Aus sicherer hanseatischer Entfernung kann man's womöglich ganz behutsam schreiben, ohne gleich wie beim Steuerstreit als teutonischer Steinbrück beschimpft zu werden.

Es gibt flottere (Z)Eidgenossen als den Schweizer an sich. Hier und da in Helvetia dauern die Dinge, weil sie halt dauern. Die Schweizer Uhren sind schließlich nur deswegen so pünktlich, weil sie sich nicht wegen jedes Bisschens hetzen lassen.

Aaaber - und das ist ein großes, respektvolles Aber: Der Schweizer an sich kann dann auch mal anders, wenn es sein muss. In den Oberwalliser Gemeinden Fiesch und Fieschertal muss es nun sein. Dort wird seit 331 Jahren alle Jahre wieder ein Gelübde abgelegt, man wolle tugendhaft leben und beten, damit der Aletschgletscher bloß nicht weiter wächst. Damals war das ein echtes Problem; um der Bitte nach ganz oben noch etwas mehr Nachdruck zu verleihen, wurde der Einsatz des Tugendversprechens anno 1862 um eine Prozession aufgestockt.

Doch der Aletschgletscher denkt mittlerweile gar nicht mehr an bösartiges Wachstum. Im Gegenteil: Er schmilzt und schmilzt wie Toblerone in der Sonne. Nun könnte man vermuten, dass die moraltheologisch relevanten Versuchungen und Ablenkungsmöglichkeiten in Fiesch und Fieschertal schöner und größer sind, als man glaubt. Aber der Grund für das Schrumpfen ist ein ganz profaner: Der Klimawandel machte einen Strich durchs Gelübde der Oberwalliser. Deswegen haben die Anwohner jetzt die Eingabestelle des Vatikans bemüht, ob man nicht vielleicht das Kleingedruckte im Gebet ein ganz klein wenig anders formulieren könnte, ohne sich gleich den Zorn des zuständigen Bodenpersonals zuzuziehen. Der Gletscher soll wieder wachsen. Je schneller, desto besser. Und da der Papst ja in seiner Osterbotschaft vor dem Klimawandel gewarnt hat, könne er jetzt seinen Worten Taten folgen lassen, argumentierte ein pfiffiger Lokalpolitiker.

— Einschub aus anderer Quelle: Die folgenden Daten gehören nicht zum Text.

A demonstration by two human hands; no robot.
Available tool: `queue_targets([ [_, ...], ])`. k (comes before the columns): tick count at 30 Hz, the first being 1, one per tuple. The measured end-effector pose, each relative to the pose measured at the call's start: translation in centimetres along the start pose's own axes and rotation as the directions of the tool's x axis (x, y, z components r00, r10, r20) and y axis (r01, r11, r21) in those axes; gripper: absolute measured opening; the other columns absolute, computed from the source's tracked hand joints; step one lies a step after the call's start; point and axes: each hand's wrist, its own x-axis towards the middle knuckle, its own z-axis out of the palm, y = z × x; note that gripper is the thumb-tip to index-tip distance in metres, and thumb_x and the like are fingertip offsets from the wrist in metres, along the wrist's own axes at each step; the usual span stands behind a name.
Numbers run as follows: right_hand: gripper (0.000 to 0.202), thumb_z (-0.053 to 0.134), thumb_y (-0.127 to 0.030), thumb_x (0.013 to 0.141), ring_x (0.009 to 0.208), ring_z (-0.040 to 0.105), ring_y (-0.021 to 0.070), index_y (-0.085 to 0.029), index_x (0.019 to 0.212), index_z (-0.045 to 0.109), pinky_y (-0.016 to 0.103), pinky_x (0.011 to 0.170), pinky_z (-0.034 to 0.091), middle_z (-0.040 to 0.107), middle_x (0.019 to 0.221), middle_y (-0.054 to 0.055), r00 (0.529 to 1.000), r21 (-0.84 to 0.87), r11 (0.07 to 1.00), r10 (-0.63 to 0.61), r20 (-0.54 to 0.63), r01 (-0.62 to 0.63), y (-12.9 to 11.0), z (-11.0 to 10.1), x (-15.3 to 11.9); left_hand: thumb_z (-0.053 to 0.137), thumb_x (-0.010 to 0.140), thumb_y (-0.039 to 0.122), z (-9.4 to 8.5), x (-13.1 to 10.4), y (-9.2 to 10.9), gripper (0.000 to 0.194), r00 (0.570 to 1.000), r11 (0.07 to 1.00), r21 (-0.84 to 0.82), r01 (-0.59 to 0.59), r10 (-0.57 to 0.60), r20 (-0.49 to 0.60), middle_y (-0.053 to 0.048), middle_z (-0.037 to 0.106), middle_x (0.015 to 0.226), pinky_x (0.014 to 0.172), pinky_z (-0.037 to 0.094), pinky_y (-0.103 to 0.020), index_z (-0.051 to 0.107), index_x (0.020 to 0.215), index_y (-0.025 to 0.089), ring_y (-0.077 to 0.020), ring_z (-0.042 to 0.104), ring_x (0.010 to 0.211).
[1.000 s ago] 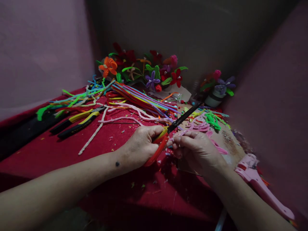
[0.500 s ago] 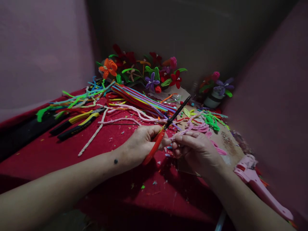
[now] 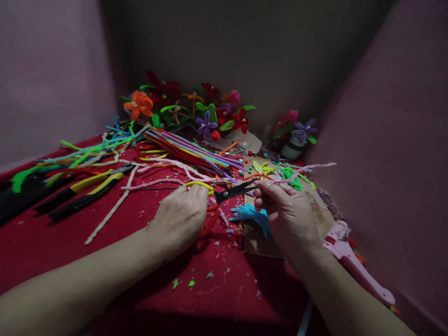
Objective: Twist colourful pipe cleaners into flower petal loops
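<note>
My left hand is wrapped round the handles of a pair of scissors, whose dark blades point right. The blade tips reach the fingertips of my right hand. Between thumb and fingers, my right hand pinches a pink pipe cleaner, its free end sticking out to the right. Whether the blades touch it I cannot tell. Below the blades, a bunch of light blue pipe cleaner pieces lies partly on a cardboard sheet, beside my right hand.
Yellow-black pliers and loose pipe cleaners lie at left. A multicoloured pipe cleaner bundle lies behind my hands. Fuzzy flowers stand at the back. At right are a small potted flower and a pink glue gun.
The scissors have swung from pointing up to lying nearly level, tips at my right fingers. My right hand's pink pipe cleaner now extends rightward. The blue bunch has come into view. The whole view shifted.
</note>
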Motion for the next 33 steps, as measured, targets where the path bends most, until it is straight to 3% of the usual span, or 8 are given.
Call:
queue_targets([
  [8, 0.010, 0.067, -0.020, 0.067, 0.049, 0.053, 0.0079, -0.012, 0.062, 0.063, 0.020, 0.046, 0.042, 0.062, 0.059, 0.002, 1.000, -0.016, 1.000, -0.004, 0.020, 0.004, 0.25, -0.10, 0.09, 0.035, 0.075, 0.002, -0.08, 0.02, 0.07, 0.020, 0.999, 0.996, 0.091, -0.024, 0.026, -0.021, -0.006, 0.054, 0.064, 0.053, 0.039, -0.028, 0.051, 0.070, 0.014, -0.0184, 0.051, 0.058],
  [23, 0.012, 0.067, -0.023, 0.068, 0.050, 0.054, 0.0088, -0.014, 0.064, 0.060, 0.021, 0.048, 0.042, 0.061, 0.060, 0.001, 0.999, -0.053, 0.999, 0.001, 0.036, 0.001, 0.59, -0.35, 0.04, 0.035, 0.078, 0.006, -0.12, 0.05, 0.13, 0.018, 0.992, 0.995, -0.102, 0.023, -0.009, 0.130, -0.006, 0.056, 0.068, 0.053, 0.040, -0.029, 0.052, 0.076, 0.014, -0.0185, 0.054, 0.059],
  [33, 0.014, 0.065, -0.027, 0.069, 0.051, 0.051, 0.0085, -0.015, 0.064, 0.061, 0.022, 0.051, 0.040, 0.061, 0.061, 0.001, 0.999, -0.204, 0.978, -0.046, 0.017, 0.049, 0.30, -0.44, -0.35, 0.034, 0.080, 0.008, -0.39, -0.01, 0.27, 0.017, 0.986, 0.989, -0.145, 0.016, 0.009, 0.167, -0.004, 0.054, 0.065, 0.049, 0.038, -0.026, 0.047, 0.072, 0.015, -0.0159, 0.053, 0.055],
])
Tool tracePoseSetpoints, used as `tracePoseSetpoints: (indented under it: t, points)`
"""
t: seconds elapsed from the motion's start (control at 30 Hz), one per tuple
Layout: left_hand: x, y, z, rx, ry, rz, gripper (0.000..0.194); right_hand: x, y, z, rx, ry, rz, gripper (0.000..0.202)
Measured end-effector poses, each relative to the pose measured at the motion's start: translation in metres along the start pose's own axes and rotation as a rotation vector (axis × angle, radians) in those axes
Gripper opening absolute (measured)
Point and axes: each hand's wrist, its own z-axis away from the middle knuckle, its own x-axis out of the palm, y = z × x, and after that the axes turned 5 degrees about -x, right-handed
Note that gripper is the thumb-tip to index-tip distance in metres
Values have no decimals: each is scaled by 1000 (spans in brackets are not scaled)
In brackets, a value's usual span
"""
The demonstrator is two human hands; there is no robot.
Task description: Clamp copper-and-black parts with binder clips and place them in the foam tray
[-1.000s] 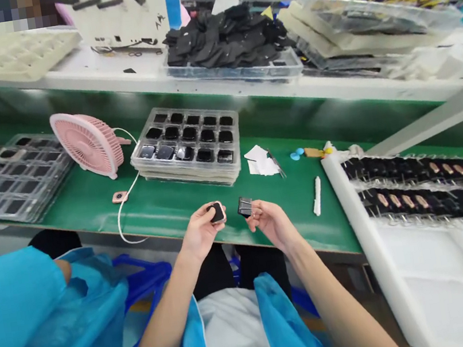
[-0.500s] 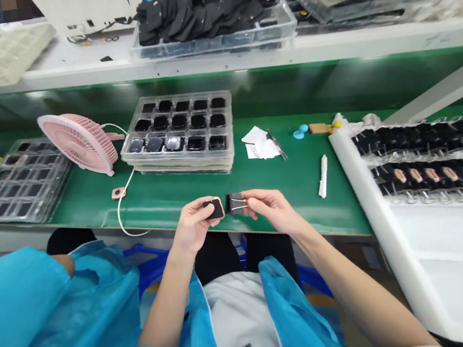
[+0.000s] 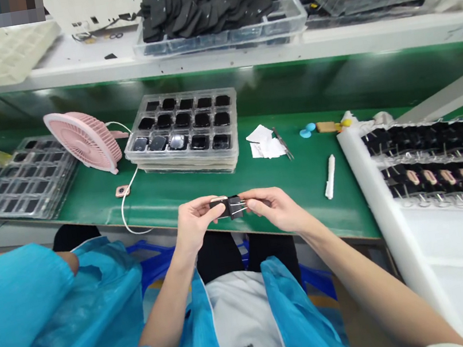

Das Wort der Oberwalliser im Gehörgang von Gottes Stellvertreter? Die Chancen für grünes Licht für das Gelübde-Update stehen nicht schlecht, denn das Alpenvolk hat durch seine Garde in Rom seit Jahrhunderten einen Dauerbonus beim jeweiligen Heiligen Vater. Eine Audienz sei schon anberaumt, heißt es, die Entscheidung von Papst Benedikt XVI. wird für Oktober erwartet. In Schweizer Zeitrechnung also praktisch sofort.